Out of the corner of her eye she had caught a flash of blue silk. Her mother. Acting on evil impulse, she’d stroked her hand up his arm, to his shoulder. Squeezed his strong, young flesh and leaned in, until she could breathe in his mild cologne. “Let’s get out of here, Brother Jacob. I know a great Chinese restaurant not far from here. We can grab some takeout. Head back to my place. Get to know each other.”
She hadn’t heard his response because her mother had taken a hold of her and led her away. The rest of the evening was a blur. She might have flashed the party at some point.
Akira squinted. Nope, she had definitely flashed the party.

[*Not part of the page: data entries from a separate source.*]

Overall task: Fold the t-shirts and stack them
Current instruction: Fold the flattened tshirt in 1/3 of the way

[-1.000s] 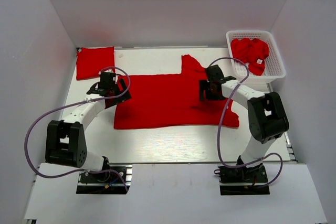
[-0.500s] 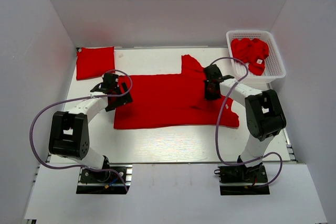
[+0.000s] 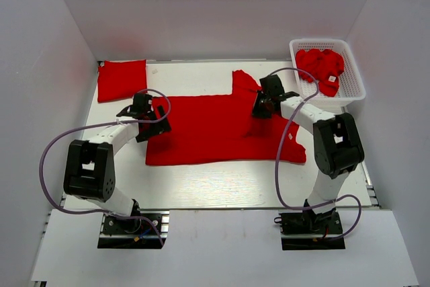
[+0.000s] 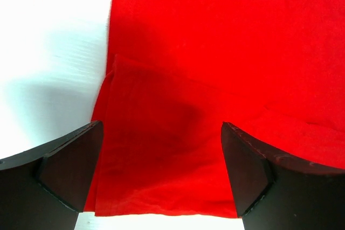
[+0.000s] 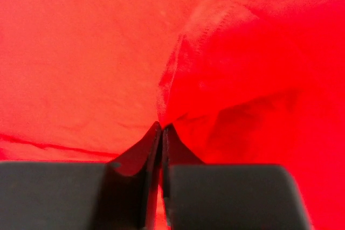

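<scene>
One red t-shirt (image 3: 215, 129) lies spread flat across the middle of the table. My left gripper (image 3: 156, 120) hovers over its left edge, wide open; the left wrist view shows the cloth's hem (image 4: 161, 208) between the two dark fingers (image 4: 70, 165), nothing pinched. My right gripper (image 3: 259, 107) sits at the shirt's back right, by the sleeve (image 3: 243, 82), shut on a fold of the red cloth (image 5: 215, 79) that rises at its tips (image 5: 161, 127). A folded red t-shirt (image 3: 121, 80) rests at the back left corner.
A white mesh basket (image 3: 320, 42) at the back right holds more crumpled red t-shirts (image 3: 321, 65) with a white tag. White walls enclose the table (image 3: 201, 179) on three sides. Purple cables loop from both arms.
The right gripper closed on the shirt's cloth and shifted toward the back. The left gripper edged right and back onto the shirt's left edge, staying open.
</scene>
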Robot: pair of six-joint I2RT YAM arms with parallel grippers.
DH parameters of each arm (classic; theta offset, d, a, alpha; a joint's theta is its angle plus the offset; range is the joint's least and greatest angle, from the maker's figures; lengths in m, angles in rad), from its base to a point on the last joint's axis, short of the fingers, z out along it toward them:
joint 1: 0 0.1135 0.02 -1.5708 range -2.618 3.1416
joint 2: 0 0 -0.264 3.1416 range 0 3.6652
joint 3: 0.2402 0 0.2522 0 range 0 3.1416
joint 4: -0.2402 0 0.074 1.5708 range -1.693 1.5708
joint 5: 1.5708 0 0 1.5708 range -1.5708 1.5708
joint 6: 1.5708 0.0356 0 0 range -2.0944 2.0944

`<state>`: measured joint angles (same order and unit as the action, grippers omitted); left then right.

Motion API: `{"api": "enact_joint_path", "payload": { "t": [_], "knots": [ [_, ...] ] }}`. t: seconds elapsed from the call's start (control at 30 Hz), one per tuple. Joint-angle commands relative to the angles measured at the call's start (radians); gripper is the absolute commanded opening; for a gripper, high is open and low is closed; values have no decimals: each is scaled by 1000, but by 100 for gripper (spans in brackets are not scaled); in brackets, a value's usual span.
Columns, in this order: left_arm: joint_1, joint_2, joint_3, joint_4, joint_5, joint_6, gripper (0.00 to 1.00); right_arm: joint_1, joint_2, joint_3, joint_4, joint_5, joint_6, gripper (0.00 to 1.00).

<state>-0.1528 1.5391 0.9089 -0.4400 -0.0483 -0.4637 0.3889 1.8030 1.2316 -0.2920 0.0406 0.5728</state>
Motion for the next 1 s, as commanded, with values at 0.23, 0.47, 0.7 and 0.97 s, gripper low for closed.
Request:
{"api": "enact_joint_path", "payload": {
  "t": [0.23, 0.47, 0.7, 0.97],
  "knots": [
    [2, 23, 33, 15, 125, 26, 100, -56, 157, 36, 377, -268, 352, 12],
    [2, 23, 33, 35, 183, 36, 100, -81, 232, 31, 613, -297, 582, 56],
    [2, 23, 33, 35, 192, 36, 100, -73, 233, 92, 527, -272, 497, 90],
    [2, -14, 33, 35, 192, 36, 100, -62, 136, 137, 341, -295, 135, 90]
  ]
}}
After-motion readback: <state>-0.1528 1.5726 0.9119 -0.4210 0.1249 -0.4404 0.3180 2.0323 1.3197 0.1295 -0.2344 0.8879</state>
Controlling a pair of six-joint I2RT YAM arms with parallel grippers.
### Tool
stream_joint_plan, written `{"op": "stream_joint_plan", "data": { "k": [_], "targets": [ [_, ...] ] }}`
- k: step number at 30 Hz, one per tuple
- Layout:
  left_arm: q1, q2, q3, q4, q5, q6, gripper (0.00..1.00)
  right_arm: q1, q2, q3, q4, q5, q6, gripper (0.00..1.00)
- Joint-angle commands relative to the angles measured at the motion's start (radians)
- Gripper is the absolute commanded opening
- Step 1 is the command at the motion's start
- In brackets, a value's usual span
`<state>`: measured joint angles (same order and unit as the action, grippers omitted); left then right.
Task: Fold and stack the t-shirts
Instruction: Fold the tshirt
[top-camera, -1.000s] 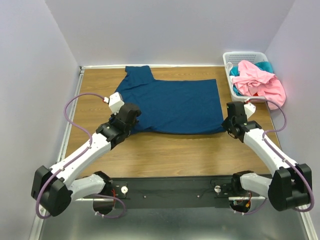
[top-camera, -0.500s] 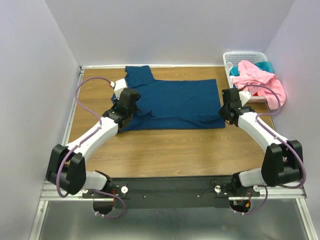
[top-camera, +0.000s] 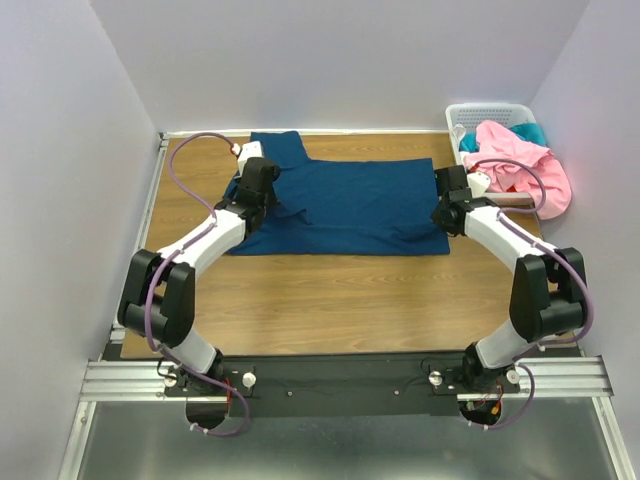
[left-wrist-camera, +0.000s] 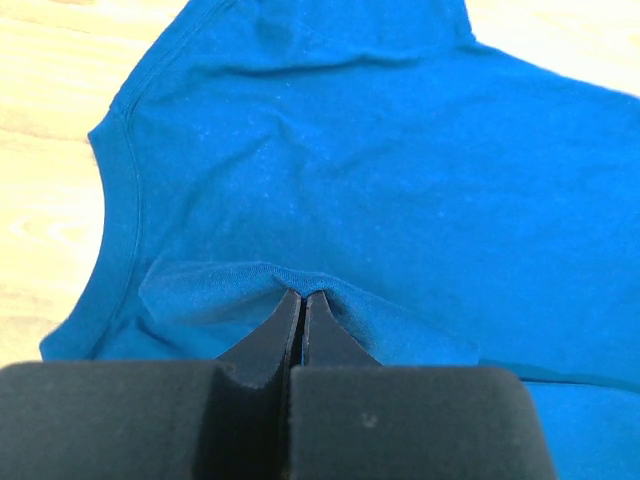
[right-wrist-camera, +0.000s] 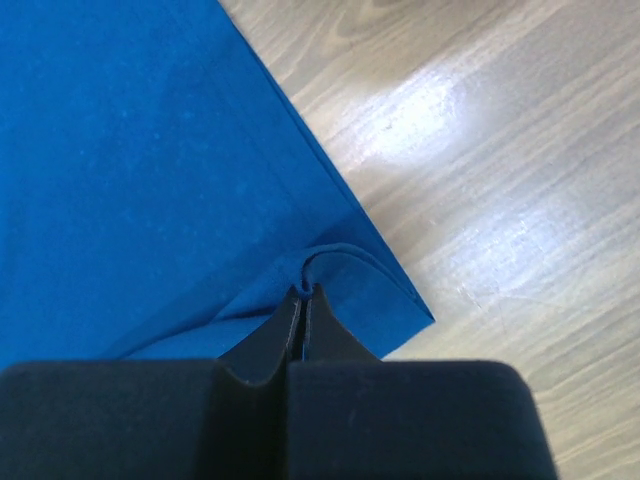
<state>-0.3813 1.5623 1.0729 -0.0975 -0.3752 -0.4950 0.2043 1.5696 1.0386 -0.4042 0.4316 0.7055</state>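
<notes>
A large dark navy-teal t-shirt (top-camera: 350, 205) lies spread on the wooden table, one sleeve pointing to the far side. My left gripper (top-camera: 265, 203) is shut on a pinched fold of its cloth (left-wrist-camera: 215, 285) at the shirt's left end. At the right end my right gripper (top-camera: 441, 215) is shut on the hem at the corner (right-wrist-camera: 345, 262). The near part of the shirt is lifted and drawn over the rest. A pink t-shirt (top-camera: 520, 165) and a brighter teal one (top-camera: 532, 131) lie heaped in the basket.
A white slatted basket (top-camera: 485, 110) stands at the far right corner of the table (top-camera: 330, 300). Walls close in the left, far and right sides. Both arms stretch out from their bases at the near edge.
Both grippers have moved toward the far side, carrying the shirt's near edge with them. The visible shirt has become shorter from near to far.
</notes>
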Motion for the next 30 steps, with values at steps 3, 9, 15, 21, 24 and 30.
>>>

She couldn’t remember what had prompted partial nudity. But she could distinctly recall the exact expression on Jacob’s face when he had weighed and judged her.
Her breath was coming faster. She swiveled in her chair and stared out the window, the distant view of the lush park in the setting sun, the happy families milling about, not calming her in the slightest. “You looked at me like she did.”
“Like who?”
“Like my mother.”
The sharp inhale from behind her was her only response.
It was easier to speak when she wasn’t staring at him. “That’s how you’ve always looked at me. Judging me. Like I’m some weak, worthless person. An intrusion.”